Problem. In the data below, find the line containing "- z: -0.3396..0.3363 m", then set down that line and every later line up to and including the line containing "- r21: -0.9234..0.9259", exactly.

Record extracts.
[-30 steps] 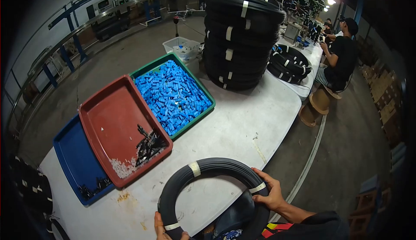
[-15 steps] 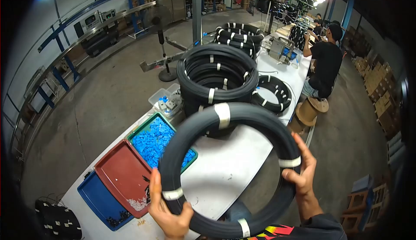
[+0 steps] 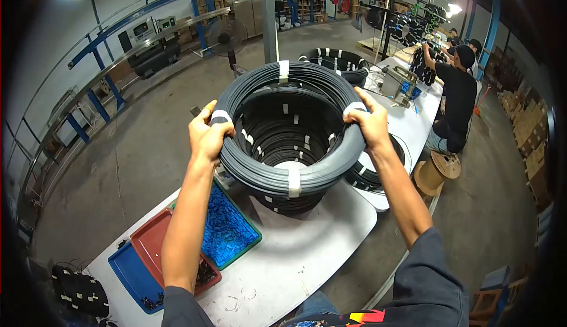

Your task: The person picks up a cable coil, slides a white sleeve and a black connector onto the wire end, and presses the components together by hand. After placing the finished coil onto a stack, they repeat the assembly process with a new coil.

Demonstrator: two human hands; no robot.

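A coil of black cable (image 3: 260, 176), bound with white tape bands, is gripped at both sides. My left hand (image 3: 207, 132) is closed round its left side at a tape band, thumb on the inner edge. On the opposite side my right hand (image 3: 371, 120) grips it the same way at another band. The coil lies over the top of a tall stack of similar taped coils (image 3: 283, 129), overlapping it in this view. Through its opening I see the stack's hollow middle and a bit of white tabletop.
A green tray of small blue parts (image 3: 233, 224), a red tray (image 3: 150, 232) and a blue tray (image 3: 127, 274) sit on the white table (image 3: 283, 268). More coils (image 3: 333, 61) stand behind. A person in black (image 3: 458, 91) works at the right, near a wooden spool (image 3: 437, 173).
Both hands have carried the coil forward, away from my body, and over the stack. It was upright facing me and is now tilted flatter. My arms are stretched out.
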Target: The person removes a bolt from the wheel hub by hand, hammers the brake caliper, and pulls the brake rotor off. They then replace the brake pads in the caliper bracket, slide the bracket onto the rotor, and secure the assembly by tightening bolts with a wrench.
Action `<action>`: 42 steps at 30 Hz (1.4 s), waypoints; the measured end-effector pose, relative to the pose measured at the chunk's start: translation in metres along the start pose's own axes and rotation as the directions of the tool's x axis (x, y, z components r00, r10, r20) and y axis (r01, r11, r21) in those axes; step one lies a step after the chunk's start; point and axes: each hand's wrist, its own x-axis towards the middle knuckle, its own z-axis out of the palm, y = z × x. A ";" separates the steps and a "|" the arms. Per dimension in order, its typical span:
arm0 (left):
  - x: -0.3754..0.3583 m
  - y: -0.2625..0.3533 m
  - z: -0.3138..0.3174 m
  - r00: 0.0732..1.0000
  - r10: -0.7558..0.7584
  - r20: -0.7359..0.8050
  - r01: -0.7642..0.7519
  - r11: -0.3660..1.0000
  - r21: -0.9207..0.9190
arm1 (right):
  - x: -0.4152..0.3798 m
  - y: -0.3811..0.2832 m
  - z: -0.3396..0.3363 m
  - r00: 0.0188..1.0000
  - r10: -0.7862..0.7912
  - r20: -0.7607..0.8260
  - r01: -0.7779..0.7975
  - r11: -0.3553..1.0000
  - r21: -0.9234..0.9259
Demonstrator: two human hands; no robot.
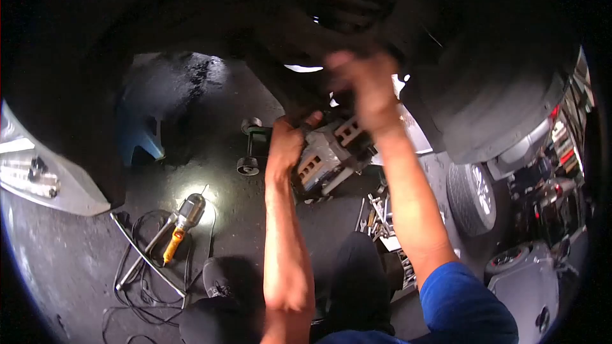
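Note:
Beneath dark vehicle bodywork, a grey metal part with slotted openings (325, 153) sits between my two hands. My left hand (287, 143) is closed on the left edge of this part, its thumb toward the top. My right hand (370, 86) is above and to the right of it, smeared by motion, so its fingers and anything in them cannot be made out. A dark bar (274, 79) runs down toward my left hand.
A lit work lamp with an orange handle (173, 245) lies on the floor by a cross-shaped wrench (146, 251) and a black cable. Wrenches (376, 216) lie right of my knees. A wheel (472, 197) stands farther right; a headlight (32, 175) is at far left.

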 end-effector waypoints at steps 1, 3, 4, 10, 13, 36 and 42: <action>-0.003 0.011 0.001 1.000 -0.012 0.019 0.011 0.999 0.046 | 0.006 0.006 -0.015 0.972 0.052 -0.227 -0.008 0.981 0.194; -0.002 0.009 -0.004 0.996 -0.053 0.075 0.049 0.997 0.055 | 0.027 0.035 -0.063 0.968 0.238 -0.083 -0.131 0.756 0.642; 0.002 0.002 -0.003 0.998 0.019 0.065 -0.019 1.000 -0.001 | 0.029 0.032 -0.059 0.950 0.277 -0.147 -0.127 0.767 0.629; 0.009 -0.034 -0.006 0.994 0.105 0.037 -0.111 0.969 0.220 | -0.011 -0.016 0.038 0.963 0.135 0.232 -0.053 0.943 -0.328; 0.011 -0.070 -0.010 0.967 0.254 0.010 -0.215 0.795 0.567 | -0.029 0.002 0.070 0.823 -0.102 0.558 0.323 0.893 -0.313; -0.005 -0.014 -0.013 0.910 0.414 -0.009 -0.414 0.910 -0.012 | -0.023 -0.015 0.045 0.760 -0.135 0.636 0.372 0.893 -0.255; 0.005 -0.006 -0.010 0.998 0.039 0.054 -0.042 0.998 0.053 | 0.019 0.008 -0.044 0.952 0.282 -0.120 -0.197 0.862 0.468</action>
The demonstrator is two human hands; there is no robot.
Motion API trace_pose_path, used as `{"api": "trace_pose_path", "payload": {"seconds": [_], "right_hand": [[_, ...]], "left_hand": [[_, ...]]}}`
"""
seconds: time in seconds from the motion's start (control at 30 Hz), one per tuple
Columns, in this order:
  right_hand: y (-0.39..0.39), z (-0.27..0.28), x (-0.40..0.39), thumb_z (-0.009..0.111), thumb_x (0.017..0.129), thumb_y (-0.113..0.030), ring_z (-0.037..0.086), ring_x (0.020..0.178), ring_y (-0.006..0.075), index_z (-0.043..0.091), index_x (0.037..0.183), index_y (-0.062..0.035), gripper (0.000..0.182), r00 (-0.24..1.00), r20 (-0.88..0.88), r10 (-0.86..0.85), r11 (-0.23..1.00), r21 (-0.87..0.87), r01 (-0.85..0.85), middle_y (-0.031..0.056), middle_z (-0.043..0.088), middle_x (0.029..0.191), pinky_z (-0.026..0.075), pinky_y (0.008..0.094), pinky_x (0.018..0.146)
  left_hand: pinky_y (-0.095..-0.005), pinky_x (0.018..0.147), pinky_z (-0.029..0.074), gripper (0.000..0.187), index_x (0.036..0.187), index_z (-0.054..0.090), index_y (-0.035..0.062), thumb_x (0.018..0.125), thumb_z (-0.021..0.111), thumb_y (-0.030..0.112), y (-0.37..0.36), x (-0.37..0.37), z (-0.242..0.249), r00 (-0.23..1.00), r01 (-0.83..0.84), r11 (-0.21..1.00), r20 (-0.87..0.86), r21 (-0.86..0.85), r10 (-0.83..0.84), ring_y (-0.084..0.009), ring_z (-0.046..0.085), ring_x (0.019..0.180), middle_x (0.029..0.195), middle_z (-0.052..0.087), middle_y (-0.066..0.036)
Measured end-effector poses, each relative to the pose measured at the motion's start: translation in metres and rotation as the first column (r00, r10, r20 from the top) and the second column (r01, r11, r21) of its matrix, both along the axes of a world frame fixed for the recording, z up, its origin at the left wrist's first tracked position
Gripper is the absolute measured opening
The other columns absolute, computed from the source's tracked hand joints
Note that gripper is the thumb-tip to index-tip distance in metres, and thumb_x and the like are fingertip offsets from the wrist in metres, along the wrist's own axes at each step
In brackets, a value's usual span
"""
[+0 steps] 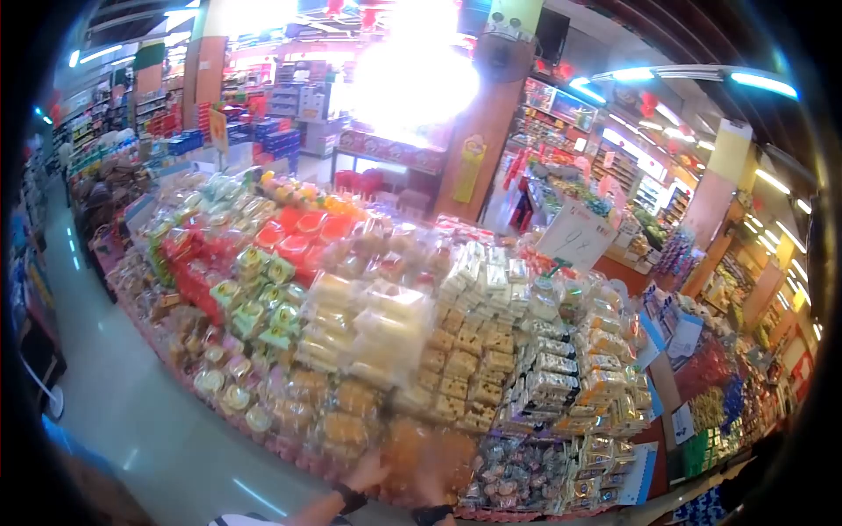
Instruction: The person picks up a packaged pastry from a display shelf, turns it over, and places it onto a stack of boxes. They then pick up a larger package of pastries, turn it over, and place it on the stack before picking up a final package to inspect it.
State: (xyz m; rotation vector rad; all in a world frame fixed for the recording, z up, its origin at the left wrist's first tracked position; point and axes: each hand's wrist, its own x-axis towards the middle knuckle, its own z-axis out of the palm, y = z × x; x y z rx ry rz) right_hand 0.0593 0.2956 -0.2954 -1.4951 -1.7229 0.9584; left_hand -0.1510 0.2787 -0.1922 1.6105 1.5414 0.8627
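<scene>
My left hand [369,473], with a black band at the wrist, reaches to the left edge of a blurred orange-brown packaged food [438,451] at the front of the display. My right hand [428,480], also with a dark wristband, is over the near side of the same goods. Motion smears the fingers of both hands, so their grip cannot be made out. Behind the hands lie wrapped golden-brown cakes [346,428] and stacked packs of studded tan pastries [456,364]. Small wrapped pieces [513,473] fill the spot to the right.
Pale bagged goods [368,324], green-wrapped packs [263,302] and red packs [303,232] cover the counter. A white price sign [574,235] rises at the back right. Shiny floor [132,377] runs along the left side. A pillar [478,158] stands behind the counter.
</scene>
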Motion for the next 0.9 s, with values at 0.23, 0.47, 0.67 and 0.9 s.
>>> {"api": "trace_pose_path", "payload": {"seconds": [0.23,0.47,0.67,0.9], "right_hand": [[-0.008,0.007,-0.034,0.056,0.087,-0.02,0.057,0.104,0.035,0.06,0.119,-0.0073,0.034,0.954,0.293,-0.069,0.995,-0.044,0.085,0.0181,0.059,0.117,0.046,0.0441,0.09],[-0.018,0.083,-0.058,0.054,0.089,-0.026,0.054,0.115,0.0414,0.044,0.139,-0.0087,0.054,0.943,0.238,-0.233,0.961,-0.09,0.26,0.0242,0.049,0.136,0.046,0.0503,0.092],[-0.029,0.117,-0.051,0.065,0.075,-0.018,0.06,0.099,0.0379,0.063,0.108,-0.0015,0.037,0.974,-0.101,-0.201,0.972,-0.142,0.186,0.0197,0.064,0.103,0.047,0.0457,0.091],[-0.047,0.217,-0.073,0.054,0.093,-0.008,0.059,0.113,0.0229,0.052,0.128,0.0041,0.037,0.827,-0.251,-0.503,0.864,-0.163,0.476,0.0169,0.061,0.123,0.046,0.0332,0.097]], "left_hand": [[-0.0529,0.086,0.047,0.056,0.13,0.048,0.0013,0.082,0.064,0.025,0.01,-0.006,0.061,0.988,0.116,0.962,0.125,-0.247,-0.087,-0.048,0.057,0.1,0.112,0.058,-0.032],[-0.0545,0.093,0.041,0.052,0.131,0.049,0.0072,0.083,0.06,0.025,0.015,-0.008,0.069,0.954,0.298,0.88,0.133,-0.369,-0.267,-0.0464,0.05,0.11,0.124,0.049,-0.029],[-0.0536,0.107,0.029,0.056,0.137,0.044,0.0087,0.085,0.059,0.025,0.013,0.002,0.088,0.926,0.375,0.926,0.057,-0.037,-0.373,-0.0504,0.036,0.125,0.132,0.042,-0.03],[-0.052,0.11,0.026,0.052,0.135,0.046,0.0066,0.086,0.059,0.022,0.012,-0.001,0.141,0.882,0.468,0.883,0.059,-0.005,-0.467,-0.0527,0.026,0.134,0.141,0.035,-0.034]]}}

Exercise response.
  - z: -0.3396..0.3363 m
  - r00: 0.0188..1.0000
  - r10: -0.7862..0.7912
  - r20: -0.7607..0.8260
  - r01: -0.7779..0.7975
  - r11: -0.3553..1.0000
  - r21: -0.9234..0.9259

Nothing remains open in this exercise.